WHAT IS REQUIRED: Print every entry, word for word, and skip the images.

::: EXTRACTED MATERIAL :::

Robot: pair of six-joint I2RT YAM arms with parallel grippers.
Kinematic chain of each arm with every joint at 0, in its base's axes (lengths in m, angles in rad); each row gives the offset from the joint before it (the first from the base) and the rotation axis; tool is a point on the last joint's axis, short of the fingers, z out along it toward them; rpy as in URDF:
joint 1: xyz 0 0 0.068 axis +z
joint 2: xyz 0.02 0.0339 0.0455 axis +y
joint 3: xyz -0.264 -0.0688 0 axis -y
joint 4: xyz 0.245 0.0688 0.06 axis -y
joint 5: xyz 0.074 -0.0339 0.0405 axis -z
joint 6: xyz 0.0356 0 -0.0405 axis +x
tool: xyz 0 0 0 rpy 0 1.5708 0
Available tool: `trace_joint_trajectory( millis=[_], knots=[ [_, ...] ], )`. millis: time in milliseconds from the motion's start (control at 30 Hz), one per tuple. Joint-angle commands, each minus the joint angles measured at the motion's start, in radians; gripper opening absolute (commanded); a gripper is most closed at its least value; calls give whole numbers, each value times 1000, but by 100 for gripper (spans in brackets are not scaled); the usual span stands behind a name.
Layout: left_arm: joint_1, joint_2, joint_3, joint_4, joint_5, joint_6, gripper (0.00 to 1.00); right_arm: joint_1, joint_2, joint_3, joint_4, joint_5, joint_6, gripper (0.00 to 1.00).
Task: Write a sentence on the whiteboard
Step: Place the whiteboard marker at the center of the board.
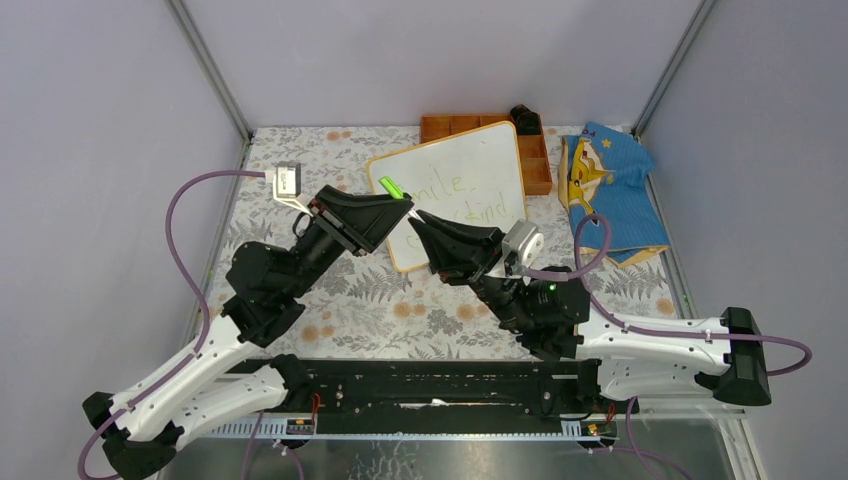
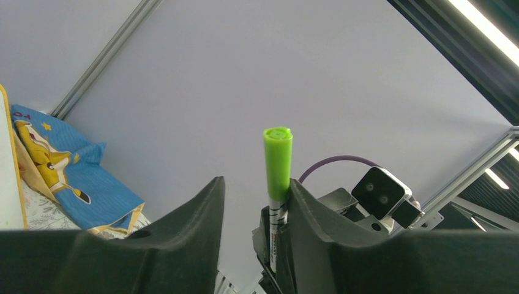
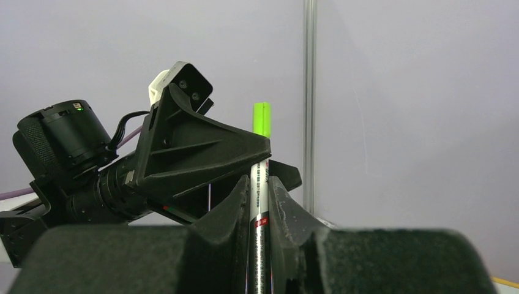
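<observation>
The whiteboard [image 1: 470, 170] lies tilted at the back centre of the table. The sentence [image 1: 462, 186] on it is in faint yellow-green strokes, its left part hidden by the grippers. My right gripper [image 1: 420, 222] [image 3: 260, 180] is shut on the white barrel of a marker [image 3: 260, 211] and holds it up above the board's left edge. The marker's green cap [image 1: 391, 187] [image 2: 278, 160] [image 3: 262, 118] is on. My left gripper [image 1: 398, 205] [image 2: 256, 184] is open around the capped end. The cap rests against its right finger [image 2: 318, 208], with a wide gap to the other finger.
An orange compartment tray [image 1: 470, 125] stands behind the board with a black object [image 1: 526, 118] in it. A blue and yellow cloth [image 1: 610, 190] lies at the back right and shows in the left wrist view [image 2: 67, 171]. The table has a floral cover [image 1: 390, 305].
</observation>
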Motion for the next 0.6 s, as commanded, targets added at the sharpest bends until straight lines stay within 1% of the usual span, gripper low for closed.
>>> trace_joint_trajectory(
  millis=[0, 133, 233, 267, 300, 400, 433, 500, 567],
  knots=[
    [-3, -7, 1, 43, -5, 9, 43, 3, -1, 6, 20, -15, 19, 0],
    [-2, -13, -6, 40, -18, 10, 24, 3, -13, 6, -15, -11, 29, 0],
    [-3, -10, -4, 29, -23, 4, 15, 3, -27, 19, -96, -11, 51, 0],
    [-3, -8, -2, 27, -22, 3, 13, 3, -36, 26, -129, -13, 58, 5],
    [-3, -7, -2, 27, -22, 4, 10, 3, -43, 33, -166, -16, 65, 17],
    [-3, -10, 3, 8, -31, 13, 1, 3, -72, 61, -292, -27, 91, 38],
    [-3, -13, 8, -9, -34, 21, 0, 3, -84, 71, -339, -30, 102, 45],
    [-3, -23, 16, -46, -35, 43, 0, 3, -115, 91, -450, -31, 127, 54],
    [-3, -25, 45, -136, -35, 85, 0, 3, -153, 116, -593, -33, 156, 57]
  ],
)
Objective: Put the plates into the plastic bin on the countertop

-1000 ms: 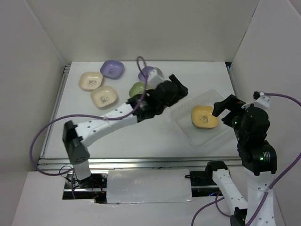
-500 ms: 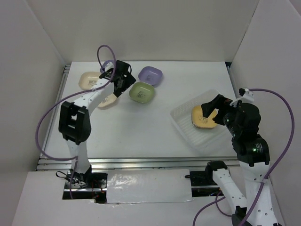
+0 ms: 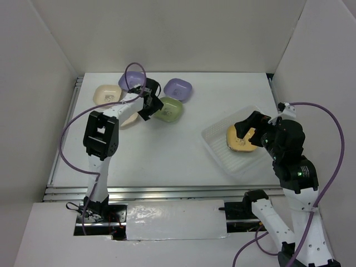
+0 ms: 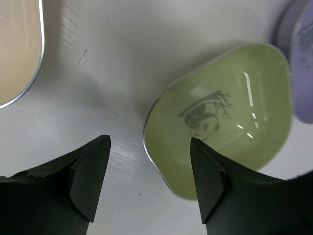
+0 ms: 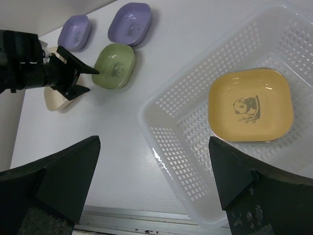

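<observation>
A green plate point(image 4: 230, 117) lies on the white countertop point(image 3: 167, 161) at the far left. My left gripper point(image 4: 149, 149) is open astride its near rim, one finger over the plate's inside and the other over bare table. In the top view the left gripper point(image 3: 152, 105) is at the green plate's point(image 3: 170, 110) left edge. The clear plastic bin point(image 5: 166, 147) holds a yellow plate point(image 5: 250, 105). Above the bin's near-left corner hangs my right gripper point(image 5: 154, 164), open and holding nothing. In the top view the right gripper point(image 3: 245, 131) hangs over the bin point(image 3: 216, 146).
Two purple plates point(image 5: 129, 17) point(image 5: 74, 32) lie beyond the green one. A cream plate point(image 3: 105, 94) sits far left, and another point(image 5: 53, 100) is partly hidden under the left arm. White walls enclose the table; a metal rail point(image 3: 139, 192) runs along its near edge.
The left arm swung from beside the bin to the far-left plates and settled at the green plate, its jaws narrowing a little. The right gripper shifted slightly over the bin.
</observation>
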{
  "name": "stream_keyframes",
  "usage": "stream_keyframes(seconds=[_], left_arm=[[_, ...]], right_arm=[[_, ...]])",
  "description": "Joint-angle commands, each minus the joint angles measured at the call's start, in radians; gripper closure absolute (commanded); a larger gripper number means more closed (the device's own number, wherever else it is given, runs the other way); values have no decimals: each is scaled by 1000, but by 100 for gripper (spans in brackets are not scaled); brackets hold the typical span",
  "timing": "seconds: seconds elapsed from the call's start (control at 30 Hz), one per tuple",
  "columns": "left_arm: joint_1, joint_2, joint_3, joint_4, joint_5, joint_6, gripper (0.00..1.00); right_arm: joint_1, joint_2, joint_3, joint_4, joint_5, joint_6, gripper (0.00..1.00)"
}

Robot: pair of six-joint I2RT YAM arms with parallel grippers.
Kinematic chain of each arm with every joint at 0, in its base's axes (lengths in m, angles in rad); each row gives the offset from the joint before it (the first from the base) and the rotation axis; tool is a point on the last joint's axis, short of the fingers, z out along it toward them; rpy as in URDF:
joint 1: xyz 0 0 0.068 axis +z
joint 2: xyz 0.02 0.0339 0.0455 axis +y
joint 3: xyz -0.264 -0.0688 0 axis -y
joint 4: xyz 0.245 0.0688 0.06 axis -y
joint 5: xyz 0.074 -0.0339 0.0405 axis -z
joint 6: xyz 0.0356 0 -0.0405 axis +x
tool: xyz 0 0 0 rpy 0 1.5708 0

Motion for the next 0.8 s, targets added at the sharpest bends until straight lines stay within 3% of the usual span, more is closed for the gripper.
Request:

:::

WRITTEN RESPONSE:
Robot: pair of six-joint I2RT YAM arms with parallel grippers.
Kinematic chain of each arm with every joint at 0, in its base's axes (lengths in m, angles in rad); each row gives the offset from the joint before it (the first from the base) and the rotation axis; tool is a point on the last joint's axis, short of the fingers, z out along it toward them; rpy as in URDF:
joint 1: xyz 0 0 0.068 axis +z
joint 2: xyz 0.02 0.0339 0.0455 axis +y
joint 3: xyz -0.264 -0.0688 0 axis -y
joint 4: xyz 0.245 0.0688 0.06 axis -y
joint 5: xyz 0.074 -0.0339 0.0405 axis -z
joint 6: xyz 0.0356 0 -0.0405 axis +x
tool: xyz 0 0 0 rpy 0 1.5708 0
Available tool: `trace_joint_trajectory( millis=[_], knots=[ [_, ...] ], )`. millis: time in milliseconds from the motion's start (control at 30 Hz), one per tuple. Joint-angle commands, each minus the joint angles measured at the motion's start, in radians; gripper opening absolute (commanded); a gripper is most closed at its least value; calls give whole numbers, each value times 1000, but by 100 for gripper (spans in brackets are not scaled); the usual span stands behind a name.
Layout: left_arm: joint_1, joint_2, joint_3, joint_4, joint_5, joint_6, gripper (0.00 to 1.00); right_arm: joint_1, joint_2, joint_3, joint_4, joint_5, joint_6, gripper (0.00 to 1.00).
Task: Write a sentence on the whiteboard
Step: Place the whiteboard marker at the center of the board.
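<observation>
The whiteboard [image 1: 470, 170] lies tilted at the back centre of the table. The sentence [image 1: 462, 186] on it is in faint yellow-green strokes, its left part hidden by the grippers. My right gripper [image 1: 420, 222] [image 3: 260, 180] is shut on the white barrel of a marker [image 3: 260, 211] and holds it up above the board's left edge. The marker's green cap [image 1: 391, 187] [image 2: 278, 160] [image 3: 262, 118] is on. My left gripper [image 1: 398, 205] [image 2: 256, 184] is open around the capped end. The cap rests against its right finger [image 2: 318, 208], with a wide gap to the other finger.
An orange compartment tray [image 1: 470, 125] stands behind the board with a black object [image 1: 526, 118] in it. A blue and yellow cloth [image 1: 610, 190] lies at the back right and shows in the left wrist view [image 2: 67, 171]. The table has a floral cover [image 1: 390, 305].
</observation>
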Motion for the next 0.6 s, as commanded, targets added at the sharpest bends until straight lines stay within 1% of the usual span, gripper low for closed.
>>> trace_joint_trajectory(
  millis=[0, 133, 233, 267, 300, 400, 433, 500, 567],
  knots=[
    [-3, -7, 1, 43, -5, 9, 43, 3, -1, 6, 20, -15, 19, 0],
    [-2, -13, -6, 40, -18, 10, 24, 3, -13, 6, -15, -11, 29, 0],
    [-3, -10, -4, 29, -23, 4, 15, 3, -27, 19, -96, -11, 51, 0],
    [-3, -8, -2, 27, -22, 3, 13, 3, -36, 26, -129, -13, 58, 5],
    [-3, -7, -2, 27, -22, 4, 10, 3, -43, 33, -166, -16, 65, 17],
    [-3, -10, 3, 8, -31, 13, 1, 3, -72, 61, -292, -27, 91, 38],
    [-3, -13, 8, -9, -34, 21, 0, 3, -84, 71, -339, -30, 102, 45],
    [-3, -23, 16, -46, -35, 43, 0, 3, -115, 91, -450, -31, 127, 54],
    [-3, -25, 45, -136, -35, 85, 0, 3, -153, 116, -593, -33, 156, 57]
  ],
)
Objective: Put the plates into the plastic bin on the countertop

-1000 ms: 
-500 ms: 
+0 ms: 
+0 ms: 
+0 ms: 

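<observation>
A green plate point(image 4: 230, 117) lies on the white countertop point(image 3: 167, 161) at the far left. My left gripper point(image 4: 149, 149) is open astride its near rim, one finger over the plate's inside and the other over bare table. In the top view the left gripper point(image 3: 152, 105) is at the green plate's point(image 3: 170, 110) left edge. The clear plastic bin point(image 5: 166, 147) holds a yellow plate point(image 5: 250, 105). Above the bin's near-left corner hangs my right gripper point(image 5: 154, 164), open and holding nothing. In the top view the right gripper point(image 3: 245, 131) hangs over the bin point(image 3: 216, 146).
Two purple plates point(image 5: 129, 17) point(image 5: 74, 32) lie beyond the green one. A cream plate point(image 3: 105, 94) sits far left, and another point(image 5: 53, 100) is partly hidden under the left arm. White walls enclose the table; a metal rail point(image 3: 139, 192) runs along its near edge.
The left arm swung from beside the bin to the far-left plates and settled at the green plate, its jaws narrowing a little. The right gripper shifted slightly over the bin.
</observation>
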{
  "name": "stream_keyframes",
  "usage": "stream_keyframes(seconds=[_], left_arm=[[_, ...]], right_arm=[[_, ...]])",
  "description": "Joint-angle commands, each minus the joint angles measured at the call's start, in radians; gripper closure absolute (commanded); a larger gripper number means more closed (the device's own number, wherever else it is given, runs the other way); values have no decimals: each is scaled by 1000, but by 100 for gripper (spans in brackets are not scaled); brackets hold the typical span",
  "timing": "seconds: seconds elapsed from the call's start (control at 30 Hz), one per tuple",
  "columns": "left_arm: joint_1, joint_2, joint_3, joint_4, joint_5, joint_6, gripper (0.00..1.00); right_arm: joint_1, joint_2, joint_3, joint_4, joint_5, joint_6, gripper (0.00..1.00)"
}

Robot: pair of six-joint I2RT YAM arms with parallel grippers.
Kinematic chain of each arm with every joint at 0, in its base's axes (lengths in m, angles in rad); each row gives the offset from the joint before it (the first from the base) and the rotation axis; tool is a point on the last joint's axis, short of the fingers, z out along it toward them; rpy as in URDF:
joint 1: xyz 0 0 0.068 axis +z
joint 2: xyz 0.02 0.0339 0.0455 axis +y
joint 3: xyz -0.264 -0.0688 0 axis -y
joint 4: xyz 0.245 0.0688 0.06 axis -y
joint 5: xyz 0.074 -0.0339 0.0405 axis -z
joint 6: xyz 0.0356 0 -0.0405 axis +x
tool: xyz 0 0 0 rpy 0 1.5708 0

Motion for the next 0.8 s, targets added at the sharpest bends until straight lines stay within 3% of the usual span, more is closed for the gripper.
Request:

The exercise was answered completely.